### Activity:
Transcribe everything in the listing as written, and let no image into the copy.
_ _ _ _
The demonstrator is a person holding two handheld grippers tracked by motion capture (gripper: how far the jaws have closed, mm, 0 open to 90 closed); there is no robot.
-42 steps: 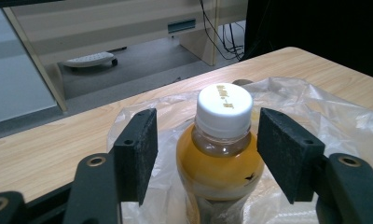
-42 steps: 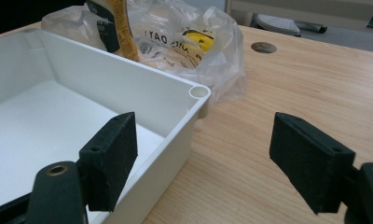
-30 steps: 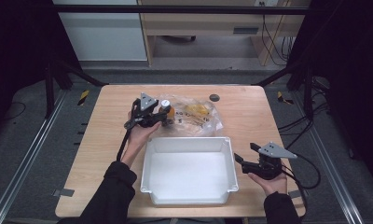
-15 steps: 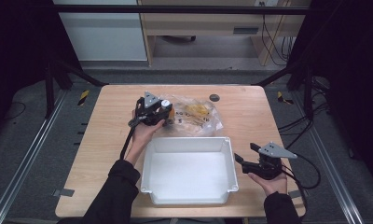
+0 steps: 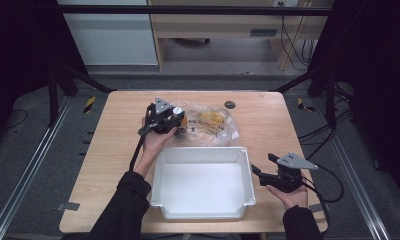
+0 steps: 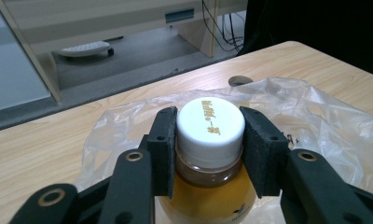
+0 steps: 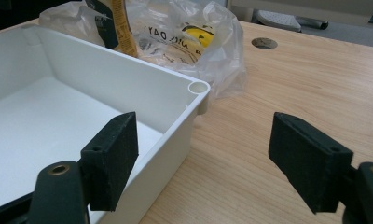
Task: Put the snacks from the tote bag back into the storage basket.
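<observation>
Between the left gripper's (image 6: 208, 154) fingers — bottle (image 6: 210, 186) upright, cap skyward.

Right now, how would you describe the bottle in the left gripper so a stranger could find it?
On the wooden table, behind the white tray, lies a clear plastic bag. At its left edge, the left gripper clamps the bottle below its cap; it alone has a white screw cap and amber contents.

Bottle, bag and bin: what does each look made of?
Bottle: likely clear plastic, amber contents showing through, under a smooth matte white plastic cap with gold print. Bag: thin clear plastic film, crinkled and glossy with highlights. Bin: white moulded plastic by its look, with smooth walls, a rolled rim and rounded corners.
</observation>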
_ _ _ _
### Exercise answer:
The demonstrator is a person holding two handheld grippers tracked by motion capture (gripper: how far the jaws have closed, mm, 0 open to 90 closed); there is no robot.
-42 steps: 
-42 steps: 
-30 steps: 
-15 steps: 
+0 steps: 
+0 steps: 
+0 steps: 
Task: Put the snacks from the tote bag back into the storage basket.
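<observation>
Between the left gripper's (image 6: 208, 154) fingers — bottle (image 6: 210, 186) upright, cap skyward.

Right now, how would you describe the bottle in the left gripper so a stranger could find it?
On the wooden table, behind the white tray, lies a clear plastic bag. At its left edge, the left gripper clamps the bottle below its cap; it alone has a white screw cap and amber contents.

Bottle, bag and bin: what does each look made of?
Bottle: likely clear plastic, amber contents showing through, under a smooth matte white plastic cap with gold print. Bag: thin clear plastic film, crinkled and glossy with highlights. Bin: white moulded plastic by its look, with smooth walls, a rolled rim and rounded corners.
</observation>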

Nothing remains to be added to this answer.